§ Assigned task: Every line of the listing is to be returned exactly as given.

(Supplied material Opens)

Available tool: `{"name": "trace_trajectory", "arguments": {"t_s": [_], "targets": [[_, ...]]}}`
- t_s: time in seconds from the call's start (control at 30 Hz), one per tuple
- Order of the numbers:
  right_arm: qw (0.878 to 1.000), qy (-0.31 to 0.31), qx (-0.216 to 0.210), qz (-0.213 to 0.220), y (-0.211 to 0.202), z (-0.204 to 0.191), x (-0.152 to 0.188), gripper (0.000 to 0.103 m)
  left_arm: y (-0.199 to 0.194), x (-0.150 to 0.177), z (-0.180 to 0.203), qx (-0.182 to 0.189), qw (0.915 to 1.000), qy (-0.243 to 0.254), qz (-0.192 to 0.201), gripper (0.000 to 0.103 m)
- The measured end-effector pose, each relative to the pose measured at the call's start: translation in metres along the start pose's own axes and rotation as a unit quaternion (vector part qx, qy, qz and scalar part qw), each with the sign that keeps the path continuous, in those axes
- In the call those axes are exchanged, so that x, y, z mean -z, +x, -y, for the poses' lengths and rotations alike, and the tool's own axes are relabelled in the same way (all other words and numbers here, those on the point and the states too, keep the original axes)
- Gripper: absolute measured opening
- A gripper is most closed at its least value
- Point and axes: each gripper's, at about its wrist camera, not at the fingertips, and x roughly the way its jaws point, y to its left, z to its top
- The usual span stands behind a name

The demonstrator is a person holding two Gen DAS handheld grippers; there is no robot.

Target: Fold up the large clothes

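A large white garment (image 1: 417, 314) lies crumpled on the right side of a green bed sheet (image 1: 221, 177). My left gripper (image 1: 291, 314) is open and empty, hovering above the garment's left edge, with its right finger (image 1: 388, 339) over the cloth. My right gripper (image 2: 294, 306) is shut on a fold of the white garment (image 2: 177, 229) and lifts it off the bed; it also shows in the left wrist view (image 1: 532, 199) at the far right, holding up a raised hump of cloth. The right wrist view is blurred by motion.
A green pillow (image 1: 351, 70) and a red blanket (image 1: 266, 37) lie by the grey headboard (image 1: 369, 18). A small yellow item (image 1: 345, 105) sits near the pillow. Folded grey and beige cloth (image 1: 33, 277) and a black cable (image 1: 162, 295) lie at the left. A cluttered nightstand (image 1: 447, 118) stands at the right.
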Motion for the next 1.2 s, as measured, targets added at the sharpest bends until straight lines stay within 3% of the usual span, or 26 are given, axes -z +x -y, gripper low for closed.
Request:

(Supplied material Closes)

§ Task solution:
Available tool: `{"name": "trace_trajectory", "arguments": {"t_s": [_], "targets": [[_, ...]]}}`
- t_s: time in seconds from the call's start (control at 30 Hz), one per tuple
- Order of the numbers:
  right_arm: qw (0.878 to 1.000), qy (-0.31 to 0.31), qx (-0.216 to 0.210), qz (-0.213 to 0.220), y (-0.211 to 0.202), z (-0.204 to 0.191), x (-0.152 to 0.188), gripper (0.000 to 0.103 m)
  left_arm: y (-0.199 to 0.194), x (-0.150 to 0.177), z (-0.180 to 0.203), qx (-0.182 to 0.189), qw (0.915 to 1.000), qy (-0.243 to 0.254), qz (-0.192 to 0.201), gripper (0.000 to 0.103 m)
- The measured end-effector pose, each relative to the pose measured at the call's start: translation in metres along the start pose's own axes and rotation as a unit quaternion (vector part qx, qy, qz and scalar part qw), each with the sign that keeps the path continuous, in those axes
- In the call those axes are exchanged, so that x, y, z mean -z, +x, -y, for the poses' lengths and rotations alike, and the tool's own axes are relabelled in the same way (all other words and numbers here, those on the point and the states too, keep the original axes)
- Gripper: absolute measured opening
- A gripper is most closed at its least value
- Point and axes: each gripper's, at about its wrist camera, not at the fingertips, and x roughly the way its jaws point, y to its left, z to its top
- The usual span stands behind a name

The demonstrator is a person holding two Gen DAS handheld grippers; there is no robot.

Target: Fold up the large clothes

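A large white garment (image 1: 417, 314) lies crumpled on the right side of a green bed sheet (image 1: 221, 177). My left gripper (image 1: 291, 314) is open and empty, hovering above the garment's left edge, with its right finger (image 1: 388, 339) over the cloth. My right gripper (image 2: 294, 306) is shut on a fold of the white garment (image 2: 177, 229) and lifts it off the bed; it also shows in the left wrist view (image 1: 532, 199) at the far right, holding up a raised hump of cloth. The right wrist view is blurred by motion.
A green pillow (image 1: 351, 70) and a red blanket (image 1: 266, 37) lie by the grey headboard (image 1: 369, 18). A small yellow item (image 1: 345, 105) sits near the pillow. Folded grey and beige cloth (image 1: 33, 277) and a black cable (image 1: 162, 295) lie at the left. A cluttered nightstand (image 1: 447, 118) stands at the right.
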Motion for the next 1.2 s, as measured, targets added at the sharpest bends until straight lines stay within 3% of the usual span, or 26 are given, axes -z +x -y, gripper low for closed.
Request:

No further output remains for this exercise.